**Exercise instructions**: How do the records below read from their first line through the line containing "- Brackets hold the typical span"? Write those lines out exactly.

**Recorded information**:
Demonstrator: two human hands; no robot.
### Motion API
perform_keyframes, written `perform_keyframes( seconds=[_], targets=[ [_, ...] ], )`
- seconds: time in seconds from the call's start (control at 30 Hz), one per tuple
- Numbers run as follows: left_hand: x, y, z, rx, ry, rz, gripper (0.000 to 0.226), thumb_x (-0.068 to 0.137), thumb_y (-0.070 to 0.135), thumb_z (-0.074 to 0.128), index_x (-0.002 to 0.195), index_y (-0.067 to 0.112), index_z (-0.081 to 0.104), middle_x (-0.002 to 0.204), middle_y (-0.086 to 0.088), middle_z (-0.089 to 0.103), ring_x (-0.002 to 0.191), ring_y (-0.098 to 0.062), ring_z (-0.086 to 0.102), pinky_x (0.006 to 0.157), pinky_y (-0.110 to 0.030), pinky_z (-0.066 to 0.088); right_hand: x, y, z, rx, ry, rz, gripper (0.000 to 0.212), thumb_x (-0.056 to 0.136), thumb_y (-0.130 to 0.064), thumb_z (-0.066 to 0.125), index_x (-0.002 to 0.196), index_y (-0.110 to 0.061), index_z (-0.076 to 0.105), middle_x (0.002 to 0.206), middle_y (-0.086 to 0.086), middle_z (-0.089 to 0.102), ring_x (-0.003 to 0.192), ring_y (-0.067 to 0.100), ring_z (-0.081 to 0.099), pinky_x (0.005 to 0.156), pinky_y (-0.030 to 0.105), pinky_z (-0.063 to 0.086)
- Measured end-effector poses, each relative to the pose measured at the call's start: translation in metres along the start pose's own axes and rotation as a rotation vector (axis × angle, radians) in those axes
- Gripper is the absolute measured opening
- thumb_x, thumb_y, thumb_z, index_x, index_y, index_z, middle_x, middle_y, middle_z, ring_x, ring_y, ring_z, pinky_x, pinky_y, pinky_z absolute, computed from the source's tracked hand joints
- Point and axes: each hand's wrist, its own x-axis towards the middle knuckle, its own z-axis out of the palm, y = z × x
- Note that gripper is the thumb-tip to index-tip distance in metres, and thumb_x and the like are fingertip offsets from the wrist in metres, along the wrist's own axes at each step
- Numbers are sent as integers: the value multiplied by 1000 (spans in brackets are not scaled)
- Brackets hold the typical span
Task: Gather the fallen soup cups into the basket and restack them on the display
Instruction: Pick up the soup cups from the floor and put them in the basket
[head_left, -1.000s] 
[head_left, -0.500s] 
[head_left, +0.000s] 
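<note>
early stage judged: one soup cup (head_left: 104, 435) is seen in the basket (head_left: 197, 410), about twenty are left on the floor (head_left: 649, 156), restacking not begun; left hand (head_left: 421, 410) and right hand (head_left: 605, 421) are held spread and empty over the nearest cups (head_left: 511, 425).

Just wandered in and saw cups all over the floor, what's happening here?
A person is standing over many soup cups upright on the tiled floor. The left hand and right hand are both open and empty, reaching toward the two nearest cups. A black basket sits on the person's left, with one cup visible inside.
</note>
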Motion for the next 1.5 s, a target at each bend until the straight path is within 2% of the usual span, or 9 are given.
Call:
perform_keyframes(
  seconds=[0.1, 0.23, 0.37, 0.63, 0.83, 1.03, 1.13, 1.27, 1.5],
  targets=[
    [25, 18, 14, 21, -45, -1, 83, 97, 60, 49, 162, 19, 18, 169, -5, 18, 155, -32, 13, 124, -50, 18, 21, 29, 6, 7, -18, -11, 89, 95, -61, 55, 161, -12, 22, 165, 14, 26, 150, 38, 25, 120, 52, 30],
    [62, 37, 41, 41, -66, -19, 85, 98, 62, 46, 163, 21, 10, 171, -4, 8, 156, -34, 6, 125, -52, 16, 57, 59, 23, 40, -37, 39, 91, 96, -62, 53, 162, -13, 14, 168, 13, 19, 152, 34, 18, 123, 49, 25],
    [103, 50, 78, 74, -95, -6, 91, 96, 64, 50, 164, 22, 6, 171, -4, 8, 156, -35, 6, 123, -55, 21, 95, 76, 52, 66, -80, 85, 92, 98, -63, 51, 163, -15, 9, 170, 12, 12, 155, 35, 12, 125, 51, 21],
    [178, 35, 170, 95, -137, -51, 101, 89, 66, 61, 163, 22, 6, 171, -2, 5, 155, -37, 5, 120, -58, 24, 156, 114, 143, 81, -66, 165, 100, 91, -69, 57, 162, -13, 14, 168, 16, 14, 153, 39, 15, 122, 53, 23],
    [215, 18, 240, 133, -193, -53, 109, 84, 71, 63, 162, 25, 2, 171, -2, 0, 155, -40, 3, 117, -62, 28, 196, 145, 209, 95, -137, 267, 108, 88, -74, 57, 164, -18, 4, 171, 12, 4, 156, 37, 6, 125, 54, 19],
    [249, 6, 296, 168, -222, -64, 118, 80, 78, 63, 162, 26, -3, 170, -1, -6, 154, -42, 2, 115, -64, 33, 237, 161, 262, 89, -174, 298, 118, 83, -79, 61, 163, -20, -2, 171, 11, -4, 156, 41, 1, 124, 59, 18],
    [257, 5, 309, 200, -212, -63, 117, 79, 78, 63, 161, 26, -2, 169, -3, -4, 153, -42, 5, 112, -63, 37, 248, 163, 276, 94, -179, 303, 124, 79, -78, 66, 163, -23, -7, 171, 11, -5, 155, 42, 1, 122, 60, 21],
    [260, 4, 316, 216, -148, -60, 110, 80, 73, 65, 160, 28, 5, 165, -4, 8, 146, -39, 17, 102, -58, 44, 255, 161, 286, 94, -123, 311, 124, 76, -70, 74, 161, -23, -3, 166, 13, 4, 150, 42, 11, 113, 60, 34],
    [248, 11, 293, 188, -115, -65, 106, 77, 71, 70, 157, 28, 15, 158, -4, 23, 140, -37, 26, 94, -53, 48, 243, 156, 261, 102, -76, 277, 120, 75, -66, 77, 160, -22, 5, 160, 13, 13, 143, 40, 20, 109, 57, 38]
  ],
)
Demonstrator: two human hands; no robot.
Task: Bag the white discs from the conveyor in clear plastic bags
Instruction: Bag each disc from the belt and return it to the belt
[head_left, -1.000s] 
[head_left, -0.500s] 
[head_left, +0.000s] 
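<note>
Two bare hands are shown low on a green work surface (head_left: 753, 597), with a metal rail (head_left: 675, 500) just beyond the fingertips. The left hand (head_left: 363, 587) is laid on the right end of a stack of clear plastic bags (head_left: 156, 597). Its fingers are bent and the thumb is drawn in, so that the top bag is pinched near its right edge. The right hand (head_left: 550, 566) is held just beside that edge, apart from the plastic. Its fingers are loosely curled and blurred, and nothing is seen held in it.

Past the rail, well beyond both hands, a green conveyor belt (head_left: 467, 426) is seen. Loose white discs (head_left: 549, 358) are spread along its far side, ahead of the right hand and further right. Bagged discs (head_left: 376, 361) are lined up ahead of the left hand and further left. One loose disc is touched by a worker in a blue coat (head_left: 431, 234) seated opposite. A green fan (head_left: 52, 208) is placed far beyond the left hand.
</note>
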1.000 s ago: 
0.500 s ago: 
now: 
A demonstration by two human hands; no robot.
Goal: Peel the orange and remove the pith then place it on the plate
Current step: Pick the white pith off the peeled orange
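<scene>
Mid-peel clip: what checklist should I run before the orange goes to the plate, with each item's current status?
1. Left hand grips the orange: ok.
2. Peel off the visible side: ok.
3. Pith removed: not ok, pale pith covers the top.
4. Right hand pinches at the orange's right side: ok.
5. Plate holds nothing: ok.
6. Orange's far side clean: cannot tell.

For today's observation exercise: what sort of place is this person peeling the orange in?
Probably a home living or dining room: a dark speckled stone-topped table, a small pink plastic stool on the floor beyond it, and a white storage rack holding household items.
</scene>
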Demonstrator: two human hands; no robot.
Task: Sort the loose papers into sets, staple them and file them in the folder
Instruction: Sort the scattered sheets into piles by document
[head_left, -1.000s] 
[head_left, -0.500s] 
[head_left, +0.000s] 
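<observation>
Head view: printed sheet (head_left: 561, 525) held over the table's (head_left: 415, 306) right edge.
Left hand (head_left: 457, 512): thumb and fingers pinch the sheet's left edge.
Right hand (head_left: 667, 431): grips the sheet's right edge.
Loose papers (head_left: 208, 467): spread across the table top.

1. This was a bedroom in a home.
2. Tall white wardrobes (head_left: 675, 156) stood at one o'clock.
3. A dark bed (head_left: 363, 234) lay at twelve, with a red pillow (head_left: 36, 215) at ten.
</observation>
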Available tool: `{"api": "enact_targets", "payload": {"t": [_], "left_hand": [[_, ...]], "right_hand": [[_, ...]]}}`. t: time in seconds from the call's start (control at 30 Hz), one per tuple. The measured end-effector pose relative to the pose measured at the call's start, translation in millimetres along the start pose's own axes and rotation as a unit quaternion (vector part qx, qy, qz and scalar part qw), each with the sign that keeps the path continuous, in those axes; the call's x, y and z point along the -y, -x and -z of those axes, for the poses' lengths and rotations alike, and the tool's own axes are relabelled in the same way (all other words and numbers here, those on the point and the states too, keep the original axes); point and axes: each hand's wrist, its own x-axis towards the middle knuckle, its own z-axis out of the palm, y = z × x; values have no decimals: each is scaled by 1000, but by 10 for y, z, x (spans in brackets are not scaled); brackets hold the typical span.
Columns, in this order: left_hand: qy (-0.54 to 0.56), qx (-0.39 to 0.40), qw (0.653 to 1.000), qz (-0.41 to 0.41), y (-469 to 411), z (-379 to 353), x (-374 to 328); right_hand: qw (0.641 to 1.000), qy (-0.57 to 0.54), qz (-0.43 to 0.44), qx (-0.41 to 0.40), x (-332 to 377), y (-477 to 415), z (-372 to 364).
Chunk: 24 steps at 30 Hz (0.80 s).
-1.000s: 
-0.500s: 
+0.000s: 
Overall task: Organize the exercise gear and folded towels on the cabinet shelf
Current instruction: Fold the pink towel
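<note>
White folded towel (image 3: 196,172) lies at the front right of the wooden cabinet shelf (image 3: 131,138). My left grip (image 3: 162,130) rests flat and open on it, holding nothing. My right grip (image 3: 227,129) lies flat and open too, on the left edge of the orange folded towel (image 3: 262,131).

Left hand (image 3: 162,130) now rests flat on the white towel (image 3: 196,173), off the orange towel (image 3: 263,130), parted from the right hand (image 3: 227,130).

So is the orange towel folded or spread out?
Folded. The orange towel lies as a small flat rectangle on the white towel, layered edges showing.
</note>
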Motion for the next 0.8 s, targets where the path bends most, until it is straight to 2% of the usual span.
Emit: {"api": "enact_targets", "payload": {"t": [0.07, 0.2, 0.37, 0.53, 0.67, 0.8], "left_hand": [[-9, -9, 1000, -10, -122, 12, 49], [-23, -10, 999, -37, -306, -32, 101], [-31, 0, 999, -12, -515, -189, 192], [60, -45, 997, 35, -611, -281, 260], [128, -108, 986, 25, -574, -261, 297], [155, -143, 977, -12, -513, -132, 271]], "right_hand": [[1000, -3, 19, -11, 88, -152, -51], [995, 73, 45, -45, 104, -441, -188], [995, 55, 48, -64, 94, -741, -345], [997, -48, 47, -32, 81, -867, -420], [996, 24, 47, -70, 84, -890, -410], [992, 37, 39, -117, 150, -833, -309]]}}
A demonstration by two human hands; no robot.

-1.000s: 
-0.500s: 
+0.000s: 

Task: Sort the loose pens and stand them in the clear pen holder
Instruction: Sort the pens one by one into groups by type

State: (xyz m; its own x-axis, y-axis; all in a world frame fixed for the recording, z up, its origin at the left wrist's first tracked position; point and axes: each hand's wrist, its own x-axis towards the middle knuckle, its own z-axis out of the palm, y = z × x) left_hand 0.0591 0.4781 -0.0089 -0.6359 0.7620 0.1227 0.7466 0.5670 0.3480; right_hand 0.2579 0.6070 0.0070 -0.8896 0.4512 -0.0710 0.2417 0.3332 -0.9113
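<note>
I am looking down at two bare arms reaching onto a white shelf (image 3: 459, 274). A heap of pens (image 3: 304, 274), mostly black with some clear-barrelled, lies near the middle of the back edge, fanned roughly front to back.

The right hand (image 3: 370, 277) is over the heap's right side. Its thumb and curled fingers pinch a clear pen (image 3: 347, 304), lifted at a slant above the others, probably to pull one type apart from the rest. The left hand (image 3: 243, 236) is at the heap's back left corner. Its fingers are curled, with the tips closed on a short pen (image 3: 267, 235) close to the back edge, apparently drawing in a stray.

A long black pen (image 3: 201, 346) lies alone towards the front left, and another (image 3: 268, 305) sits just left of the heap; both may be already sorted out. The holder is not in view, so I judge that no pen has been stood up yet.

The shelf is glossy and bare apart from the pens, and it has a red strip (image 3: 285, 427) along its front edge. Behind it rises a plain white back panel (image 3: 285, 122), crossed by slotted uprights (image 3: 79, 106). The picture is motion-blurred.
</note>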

**Result of the task**:
Demonstrator: two human hands; no robot.
### Motion API
perform_keyframes, written `perform_keyframes( seconds=[_], targets=[ [_, ...] ], )`
- seconds: time in seconds from the call's start (control at 30 Hz), one per tuple
- Numbers run as follows: left_hand: x, y, z, rx, ry, rz, gripper (0.000 to 0.226), thumb_x (-0.068 to 0.137), thumb_y (-0.070 to 0.135), thumb_z (-0.074 to 0.128), index_x (-0.002 to 0.195), index_y (-0.067 to 0.112), index_z (-0.081 to 0.104), middle_x (-0.002 to 0.204), middle_y (-0.086 to 0.088), middle_z (-0.089 to 0.103), ring_x (-0.002 to 0.191), ring_y (-0.098 to 0.062), ring_z (-0.086 to 0.102), pinky_x (0.006 to 0.157), pinky_y (-0.110 to 0.030), pinky_z (-0.066 to 0.088); right_hand: x, y, z, rx, ry, rz, gripper (0.000 to 0.212), thumb_x (-0.056 to 0.136), thumb_y (-0.130 to 0.064), thumb_z (-0.066 to 0.125), index_x (-0.002 to 0.196), index_y (-0.110 to 0.061), index_z (-0.076 to 0.105), middle_x (0.002 to 0.206), middle_y (-0.086 to 0.086), middle_z (-0.089 to 0.102), ring_x (-0.003 to 0.192), ring_y (-0.067 to 0.100), ring_z (-0.081 to 0.099), pinky_x (0.005 to 0.156), pinky_y (-0.030 to 0.105), pinky_z (-0.063 to 0.086)
- Measured end-effector poses, each relative to the pose measured at the call's start: translation in metres along the start pose's own axes and rotation as a rotation vector (axis × angle, radians) in those axes
- Gripper is the absolute measured opening
- thumb_x, thumb_y, thumb_z, index_x, index_y, index_z, middle_x, middle_y, middle_z, ring_x, ring_y, ring_z, pinky_x, pinky_y, pinky_z absolute, computed from the source's tracked hand joints
- Point and axes: each hand's wrist, its own x-axis towards the middle knuckle, its own z-axis out of the palm, y = z × x
- Note that gripper is the thumb-tip to index-tip distance in metres, and thumb_x and the like are fingertip offsets from the wrist in metres, along the wrist's own axes at each step
- Numbers are sent as integers: the value multiplied by 1000 (spans in brackets are not scaled)
- Brackets hold the typical span

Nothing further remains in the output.